Really, hello. Is anyone there? How have the last six months been for you? Mine have been funky. I moved to South Korea. It is a long story that I maybe will get into later. Today I only want to talk about some mental happenings that have resulted from some life happenings, rather than detail the life happenings. Yeah?
I haven’t posted because I didn’t really know how to be frank and say that I’m not working as a dietitian, nutrition is not the primary interest in my life, and it might not ever be again, either. I don’t know. When I started TMT, it was with the hope of potentially growing a business as a new dietitian who didn’t want to partake in clinical work, but who wanted to be practicing intuitive eating and health at every size frameworks. (If you’ve read any of my previous stuff, you know I am not a fan of traditional weight-focused health care.) But, right after my last post, in making the decision to leave the US, I also made the decision to leave dietetics altogether. Not with total permanence, and not with overt disdain, but as a natural consequence of the choice to live in another country. Whenever I thought of my dietetics career goals then (versus an absence of those goals now) maintaining this blog felt like a farce. I had rationalized starting TMT as a way to eventually becoming a private practice dietitian.
As a result, TMT felt like an extension of something that I wasn’t doing anymore, and therefore it was something I had no business doing anymore. This thought became more prominent the longer I went without working in nutrition. Honestly, I felt relieved to not be “in it” every day. I don’t know if it was because of leaving right after starting (I only worked 10 months post-graduate school) or if it was trying to cope with the choice to leave that which I had dedicated six years of life. If I was so “okay” to not be doing this work, was my whole education a waste? I was never a person who could honestly say that becoming a dietitian was “my dream.” (I am passionate about people being well, but nutrition isn’t the answer to perfect health.) But I know that the opportunities that I have had and exposure I’ve gotten as a dietitian are no small thing. To be even a bit happy that I wasn’t working as a dietitian felt like I was doing a disservice to all of the people who poured time and energy into me to help me become one.
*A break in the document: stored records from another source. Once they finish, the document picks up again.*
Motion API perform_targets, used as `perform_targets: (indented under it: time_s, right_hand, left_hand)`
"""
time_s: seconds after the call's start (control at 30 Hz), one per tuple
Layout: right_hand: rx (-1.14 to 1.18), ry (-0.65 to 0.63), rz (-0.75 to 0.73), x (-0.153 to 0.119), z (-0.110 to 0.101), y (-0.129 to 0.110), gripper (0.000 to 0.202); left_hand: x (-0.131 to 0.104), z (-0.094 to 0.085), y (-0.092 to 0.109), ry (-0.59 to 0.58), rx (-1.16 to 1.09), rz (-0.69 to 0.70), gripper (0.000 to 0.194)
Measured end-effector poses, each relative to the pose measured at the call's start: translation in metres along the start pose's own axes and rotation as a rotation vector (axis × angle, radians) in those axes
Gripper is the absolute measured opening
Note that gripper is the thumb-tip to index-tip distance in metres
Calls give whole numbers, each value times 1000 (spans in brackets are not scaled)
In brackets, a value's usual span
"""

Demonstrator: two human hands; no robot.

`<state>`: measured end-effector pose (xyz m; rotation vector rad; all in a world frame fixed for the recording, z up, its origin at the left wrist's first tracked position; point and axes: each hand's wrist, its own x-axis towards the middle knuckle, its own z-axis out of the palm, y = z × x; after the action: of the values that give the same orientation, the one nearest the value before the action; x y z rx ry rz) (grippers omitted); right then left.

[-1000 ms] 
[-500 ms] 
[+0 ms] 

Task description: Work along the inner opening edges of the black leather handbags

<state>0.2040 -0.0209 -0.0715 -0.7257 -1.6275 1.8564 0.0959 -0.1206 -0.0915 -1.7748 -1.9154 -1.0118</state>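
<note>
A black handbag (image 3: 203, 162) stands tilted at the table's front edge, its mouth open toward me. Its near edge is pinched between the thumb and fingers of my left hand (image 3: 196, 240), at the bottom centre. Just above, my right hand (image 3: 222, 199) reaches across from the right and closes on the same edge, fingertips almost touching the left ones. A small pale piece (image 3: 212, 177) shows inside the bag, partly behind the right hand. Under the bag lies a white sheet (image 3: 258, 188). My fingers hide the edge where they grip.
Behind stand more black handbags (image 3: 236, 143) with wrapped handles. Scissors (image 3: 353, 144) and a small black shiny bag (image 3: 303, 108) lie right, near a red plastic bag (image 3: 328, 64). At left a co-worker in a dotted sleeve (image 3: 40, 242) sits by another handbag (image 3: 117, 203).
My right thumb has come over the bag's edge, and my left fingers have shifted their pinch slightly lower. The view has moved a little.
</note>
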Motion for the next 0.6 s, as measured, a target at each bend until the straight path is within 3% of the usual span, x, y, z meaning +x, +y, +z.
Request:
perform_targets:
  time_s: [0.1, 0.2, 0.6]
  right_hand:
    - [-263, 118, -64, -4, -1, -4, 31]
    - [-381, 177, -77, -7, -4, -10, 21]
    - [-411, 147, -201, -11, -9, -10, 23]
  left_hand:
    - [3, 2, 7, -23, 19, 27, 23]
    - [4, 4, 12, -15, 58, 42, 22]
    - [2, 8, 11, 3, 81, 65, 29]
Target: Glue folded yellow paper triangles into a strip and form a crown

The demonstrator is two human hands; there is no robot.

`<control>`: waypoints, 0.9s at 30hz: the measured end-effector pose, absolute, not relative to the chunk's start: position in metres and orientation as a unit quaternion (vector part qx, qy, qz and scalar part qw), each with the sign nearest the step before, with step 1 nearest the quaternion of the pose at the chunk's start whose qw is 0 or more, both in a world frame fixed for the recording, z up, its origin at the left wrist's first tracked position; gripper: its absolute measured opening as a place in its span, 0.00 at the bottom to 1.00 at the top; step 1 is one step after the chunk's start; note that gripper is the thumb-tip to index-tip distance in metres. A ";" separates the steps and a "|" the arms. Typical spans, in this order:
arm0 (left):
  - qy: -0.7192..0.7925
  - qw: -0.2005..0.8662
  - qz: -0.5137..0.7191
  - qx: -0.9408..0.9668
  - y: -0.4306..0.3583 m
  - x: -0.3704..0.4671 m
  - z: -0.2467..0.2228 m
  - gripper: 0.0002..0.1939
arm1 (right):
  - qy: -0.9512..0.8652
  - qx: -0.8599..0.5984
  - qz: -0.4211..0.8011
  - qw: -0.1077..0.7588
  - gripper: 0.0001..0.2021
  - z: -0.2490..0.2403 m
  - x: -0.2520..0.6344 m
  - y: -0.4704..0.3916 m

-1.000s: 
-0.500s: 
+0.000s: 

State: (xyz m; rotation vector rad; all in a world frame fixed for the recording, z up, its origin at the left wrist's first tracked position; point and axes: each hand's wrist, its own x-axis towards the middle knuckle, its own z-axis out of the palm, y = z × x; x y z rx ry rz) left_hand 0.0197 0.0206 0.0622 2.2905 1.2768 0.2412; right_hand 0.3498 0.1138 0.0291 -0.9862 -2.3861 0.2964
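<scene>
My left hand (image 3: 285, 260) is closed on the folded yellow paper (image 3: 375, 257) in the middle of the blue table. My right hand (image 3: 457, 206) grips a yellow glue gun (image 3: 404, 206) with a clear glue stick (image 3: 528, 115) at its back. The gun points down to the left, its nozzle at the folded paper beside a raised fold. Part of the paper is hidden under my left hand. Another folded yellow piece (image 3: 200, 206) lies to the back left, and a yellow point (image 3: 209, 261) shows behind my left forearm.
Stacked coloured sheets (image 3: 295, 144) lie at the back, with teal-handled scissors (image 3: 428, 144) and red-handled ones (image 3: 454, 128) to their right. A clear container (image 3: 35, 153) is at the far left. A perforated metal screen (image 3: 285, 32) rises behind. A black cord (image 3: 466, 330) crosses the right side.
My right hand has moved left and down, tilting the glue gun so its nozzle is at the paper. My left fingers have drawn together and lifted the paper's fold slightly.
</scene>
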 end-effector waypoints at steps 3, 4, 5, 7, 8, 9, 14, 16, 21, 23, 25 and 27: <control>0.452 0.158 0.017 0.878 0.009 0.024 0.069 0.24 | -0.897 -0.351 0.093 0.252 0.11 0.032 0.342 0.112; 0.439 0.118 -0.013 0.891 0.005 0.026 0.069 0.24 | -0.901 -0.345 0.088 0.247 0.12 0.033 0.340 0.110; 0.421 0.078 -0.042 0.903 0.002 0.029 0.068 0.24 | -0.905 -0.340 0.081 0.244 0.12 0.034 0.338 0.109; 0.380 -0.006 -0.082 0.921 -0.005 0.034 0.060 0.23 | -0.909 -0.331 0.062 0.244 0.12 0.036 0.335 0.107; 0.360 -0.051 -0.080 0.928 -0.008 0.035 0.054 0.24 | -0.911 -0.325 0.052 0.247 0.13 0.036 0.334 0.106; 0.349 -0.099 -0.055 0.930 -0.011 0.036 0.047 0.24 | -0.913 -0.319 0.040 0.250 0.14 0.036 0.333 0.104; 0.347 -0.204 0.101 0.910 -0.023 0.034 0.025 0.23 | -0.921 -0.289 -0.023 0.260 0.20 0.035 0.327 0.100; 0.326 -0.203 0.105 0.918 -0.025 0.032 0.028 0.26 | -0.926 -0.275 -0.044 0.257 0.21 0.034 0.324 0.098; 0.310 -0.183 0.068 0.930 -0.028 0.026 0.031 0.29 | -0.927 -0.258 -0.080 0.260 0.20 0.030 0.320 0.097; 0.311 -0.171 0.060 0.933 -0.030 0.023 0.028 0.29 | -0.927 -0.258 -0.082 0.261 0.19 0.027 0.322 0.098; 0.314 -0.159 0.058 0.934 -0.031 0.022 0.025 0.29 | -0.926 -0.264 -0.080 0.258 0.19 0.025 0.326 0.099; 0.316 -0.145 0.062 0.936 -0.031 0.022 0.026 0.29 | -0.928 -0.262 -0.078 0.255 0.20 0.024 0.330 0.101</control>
I’m still thinking about it, but the negative association with nutrition and dietetics was not at all related to working with people and patients. That was my favorite part. Rather, it was a disenchantment with the system and always questioning whether this was actually helping people. A big part was the realization that diet culture and our fat phobic society have groomed the health care system (a generalization, but one that I believe evidentially to be true). The other part was noticing how much easier it was for me to personally think about food and nutrition in a more balanced way when I wasn’t surrounded by it all the time. I wouldn’t have said the latter was true, until I left the field and realized just how true it was.
In short, I have been questioning and reflecting on my decisions and the resultant consequences. Because the purpose of this blog was tied up in career aspirations and self-imposed expectations, I haven’t really known what to do with it now that those things are different. For now, though, I shall move beyond this who-am-I-if-not-a-dietitian rumination :).
Regardless of any conflicted feelings towards my vocation, I am keeping this blog. I still want to write about food. The last several months have reminded me that the way I naturally think about food is rather romantic, something that became lost amongst the scientific training. Perhaps I am trying to say that for all of the knowledge and perspective and exposure that dietetics has given me, it became a barrier to enjoying a hobby that I had before experiencing disordered eating, schooling, and having a mid-20s identity crisis (kidding).
Something that did emerge from those years, though, was a fascination with food relationships and the countless intersections between food, us, others, and society. I am lucky to have the ability to curate a space to write about these things as I like (this quite possibly makes me a product of my generation to consider the internet that place). Plus, it is always fun when it leads to connections with others, and it is even better if it is helpful to anyone. So in a way, TMT may keep me tethered to the things that I do miss, which is trying to grasp all of the intersecting variables and (maybe) helping any readers think about having a better relationship with themselves and food.
So, if it is of any interest to you, reader friend, life has indeed been full of change, and all of this has changed my person. I don’t know whether to attribute it to expat living, a career hiatus, relationship dynamics, culture shock, or a combination of them. Life is just utterly different, so wherever I ramble will be different, too.
I’m not sure how to categorize TMT moving forward. It’s a mixed bag. I’m keeping the moniker because it does indicate, albeit in sweeping generalizations, what will be on TMT. I think all the time, make things sometimes, and taste things, both figuratively and literally. See? Annoying and corny, but darn it, it works.